Cette dernière a remis sur la scène internationale le droit à la légitime défense anticipée ou préventive pour justifier l’envahissement de l’Irak et de l’Afghanistan. Cette doctrine ré-interprète l’article 51 de la Charte des Nations unies, en considérant que le droit à la légitime défense doit impliquer le droit de recourir à la force de manière unilatérale et le droit d’attaquer avant l’arriver de la menace imminente. Cette conception est largement partagée par Israël qui a toujours invoqué son droit à la légitime défense unilatérale pour justifier son recours illégal à la force depuis sa création jusqu’aux actuels bombardements en Palestine et au Liban.
Cette position israélienne nous incite ainsi à nous questionner sur les caractéristiques du droit à la légitime défense au sens de l’article 51 de la Charte des Nations unies et sur la légalité de sa réinterprétation. En droit international, l’exercice de la légitime défense est soumis aux doubles conditions de la nécessité et de la proportionnalité des règles du jus in bello (droit dans la guerre).
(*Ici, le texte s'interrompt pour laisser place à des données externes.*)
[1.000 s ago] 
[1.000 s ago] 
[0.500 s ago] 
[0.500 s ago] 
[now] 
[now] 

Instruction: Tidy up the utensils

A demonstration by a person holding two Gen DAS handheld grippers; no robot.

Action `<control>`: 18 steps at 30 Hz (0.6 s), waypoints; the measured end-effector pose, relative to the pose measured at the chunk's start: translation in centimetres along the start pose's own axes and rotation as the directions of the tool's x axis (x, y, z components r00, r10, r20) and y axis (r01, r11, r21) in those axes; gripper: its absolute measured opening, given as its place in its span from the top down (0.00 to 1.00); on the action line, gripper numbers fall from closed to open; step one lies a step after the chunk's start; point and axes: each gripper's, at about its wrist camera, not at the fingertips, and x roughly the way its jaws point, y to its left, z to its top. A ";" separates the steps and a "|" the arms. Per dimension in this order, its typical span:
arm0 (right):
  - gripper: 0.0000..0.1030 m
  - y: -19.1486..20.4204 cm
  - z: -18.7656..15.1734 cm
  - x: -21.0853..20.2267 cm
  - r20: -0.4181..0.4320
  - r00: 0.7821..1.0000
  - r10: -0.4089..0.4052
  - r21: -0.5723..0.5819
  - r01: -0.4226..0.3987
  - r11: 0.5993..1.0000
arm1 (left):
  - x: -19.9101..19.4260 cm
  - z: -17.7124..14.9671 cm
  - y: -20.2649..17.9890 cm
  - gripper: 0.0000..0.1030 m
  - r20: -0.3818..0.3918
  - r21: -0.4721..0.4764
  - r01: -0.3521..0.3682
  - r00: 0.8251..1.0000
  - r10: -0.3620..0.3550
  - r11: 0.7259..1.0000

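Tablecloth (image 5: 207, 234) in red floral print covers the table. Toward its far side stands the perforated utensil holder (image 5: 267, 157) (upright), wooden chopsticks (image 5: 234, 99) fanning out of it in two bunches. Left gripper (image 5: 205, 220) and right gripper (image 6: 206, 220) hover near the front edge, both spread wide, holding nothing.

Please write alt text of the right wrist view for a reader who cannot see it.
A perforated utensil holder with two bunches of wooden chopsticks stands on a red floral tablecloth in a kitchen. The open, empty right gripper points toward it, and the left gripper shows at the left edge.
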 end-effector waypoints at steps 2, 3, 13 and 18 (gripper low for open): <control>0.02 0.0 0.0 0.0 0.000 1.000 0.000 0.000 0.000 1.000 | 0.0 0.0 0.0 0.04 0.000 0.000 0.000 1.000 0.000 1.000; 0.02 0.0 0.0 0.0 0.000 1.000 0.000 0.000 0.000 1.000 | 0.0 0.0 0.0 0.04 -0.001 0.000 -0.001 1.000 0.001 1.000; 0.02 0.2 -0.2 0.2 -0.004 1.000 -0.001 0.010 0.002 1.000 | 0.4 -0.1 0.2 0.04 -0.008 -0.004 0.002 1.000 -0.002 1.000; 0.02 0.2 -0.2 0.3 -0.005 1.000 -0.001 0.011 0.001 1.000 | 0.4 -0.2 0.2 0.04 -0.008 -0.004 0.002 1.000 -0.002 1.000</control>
Nonobstant que l’usage de la force au sens de l’article 51 de la Charte se vide de sa valeur juridique, dès lors que le Conseil de sécurité prend des mesures nécessaires pour gérer le conflit.
La condition de la nécessité implique l’existence d’un danger réel et imminent d’agression portant atteinte à la souveraineté et à la sécurité de l’Etat. Quant à la condition de proportionnalité, la riposte doit être proportionnelle à l’attaque et doit évaluer les conséquences dramatiques qu’une attaque mal dirigée pourrait avoir sur les personnes civiles.
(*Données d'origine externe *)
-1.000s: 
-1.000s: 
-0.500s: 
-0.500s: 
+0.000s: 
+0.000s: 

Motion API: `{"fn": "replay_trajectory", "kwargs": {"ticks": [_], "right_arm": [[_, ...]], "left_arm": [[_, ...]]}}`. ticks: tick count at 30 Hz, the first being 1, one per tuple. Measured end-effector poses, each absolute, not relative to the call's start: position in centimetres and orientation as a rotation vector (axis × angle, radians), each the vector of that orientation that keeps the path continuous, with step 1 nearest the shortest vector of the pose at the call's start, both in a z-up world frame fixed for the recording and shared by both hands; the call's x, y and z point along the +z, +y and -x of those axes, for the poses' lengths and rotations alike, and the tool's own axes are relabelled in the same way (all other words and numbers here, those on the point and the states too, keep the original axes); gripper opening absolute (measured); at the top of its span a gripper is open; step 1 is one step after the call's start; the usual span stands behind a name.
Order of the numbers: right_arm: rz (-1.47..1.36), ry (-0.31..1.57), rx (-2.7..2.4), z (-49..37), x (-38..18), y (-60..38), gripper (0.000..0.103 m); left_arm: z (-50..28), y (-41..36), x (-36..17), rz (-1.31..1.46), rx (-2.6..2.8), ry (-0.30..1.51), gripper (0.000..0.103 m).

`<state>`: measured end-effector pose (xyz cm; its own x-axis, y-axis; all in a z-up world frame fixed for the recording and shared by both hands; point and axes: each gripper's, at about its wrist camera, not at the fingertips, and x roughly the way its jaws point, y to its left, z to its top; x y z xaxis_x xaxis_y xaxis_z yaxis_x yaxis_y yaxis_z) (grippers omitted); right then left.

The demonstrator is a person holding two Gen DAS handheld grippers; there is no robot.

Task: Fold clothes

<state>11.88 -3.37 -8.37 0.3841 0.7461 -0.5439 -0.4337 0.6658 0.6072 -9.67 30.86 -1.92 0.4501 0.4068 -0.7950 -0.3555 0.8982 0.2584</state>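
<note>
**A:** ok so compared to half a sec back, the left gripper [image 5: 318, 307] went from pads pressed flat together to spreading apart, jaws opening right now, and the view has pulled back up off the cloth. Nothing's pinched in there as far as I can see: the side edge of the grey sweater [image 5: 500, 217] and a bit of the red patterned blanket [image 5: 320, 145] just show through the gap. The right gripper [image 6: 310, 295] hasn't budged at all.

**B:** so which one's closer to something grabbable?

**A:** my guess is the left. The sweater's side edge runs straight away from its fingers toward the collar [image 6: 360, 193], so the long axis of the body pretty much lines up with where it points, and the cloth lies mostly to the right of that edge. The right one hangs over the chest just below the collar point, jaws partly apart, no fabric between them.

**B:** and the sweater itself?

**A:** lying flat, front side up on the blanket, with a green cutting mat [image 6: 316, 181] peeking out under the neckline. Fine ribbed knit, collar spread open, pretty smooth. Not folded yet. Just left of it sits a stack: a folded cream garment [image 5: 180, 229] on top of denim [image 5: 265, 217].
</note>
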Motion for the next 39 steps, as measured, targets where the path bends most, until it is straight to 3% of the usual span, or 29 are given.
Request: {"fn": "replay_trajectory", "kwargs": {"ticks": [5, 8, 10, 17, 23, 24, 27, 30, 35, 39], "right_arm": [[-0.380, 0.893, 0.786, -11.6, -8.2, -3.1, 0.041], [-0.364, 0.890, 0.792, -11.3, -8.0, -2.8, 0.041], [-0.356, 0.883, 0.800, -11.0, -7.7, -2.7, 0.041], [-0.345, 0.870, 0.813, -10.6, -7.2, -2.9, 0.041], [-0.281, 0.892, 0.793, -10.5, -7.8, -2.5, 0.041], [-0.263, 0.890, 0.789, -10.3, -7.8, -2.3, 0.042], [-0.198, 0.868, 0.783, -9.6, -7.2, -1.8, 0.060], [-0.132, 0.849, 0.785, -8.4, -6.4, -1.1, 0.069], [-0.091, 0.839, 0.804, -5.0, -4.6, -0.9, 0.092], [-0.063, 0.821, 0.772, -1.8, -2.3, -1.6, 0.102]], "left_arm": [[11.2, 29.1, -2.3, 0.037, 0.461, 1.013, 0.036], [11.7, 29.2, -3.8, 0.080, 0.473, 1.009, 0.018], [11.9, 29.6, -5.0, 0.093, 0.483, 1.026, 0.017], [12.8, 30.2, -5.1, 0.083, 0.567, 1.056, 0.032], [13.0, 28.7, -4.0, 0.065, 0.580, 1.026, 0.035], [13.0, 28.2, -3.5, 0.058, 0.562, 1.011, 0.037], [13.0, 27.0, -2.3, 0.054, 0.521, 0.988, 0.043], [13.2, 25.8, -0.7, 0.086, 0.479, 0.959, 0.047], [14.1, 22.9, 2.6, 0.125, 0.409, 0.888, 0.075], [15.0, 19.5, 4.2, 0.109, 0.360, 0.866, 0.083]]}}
Dans le cadre des bombardements planifiés sur la bande de Ghaza et ailleurs, Israël justifie ses attaques devant le Conseil de sécurité et l’Assemblée générale des Nations unies par son droit à la légitime défense selon l’article 51 de la Charte des Nations unies. Cependant, lorsqu’on se penche sur la légalité de l’usage du droit de légitime défense dans ce cas de figure, il s’avère que les conditions d’exercice de ce droit n’ont pas été respectées.
Depuis le début des hostilités à Ghaza, des pertes considérables en vies humaines ont été recensées avec l’extension des attaques à d’autres villes, notamment au camp de réfugiés de Rafah.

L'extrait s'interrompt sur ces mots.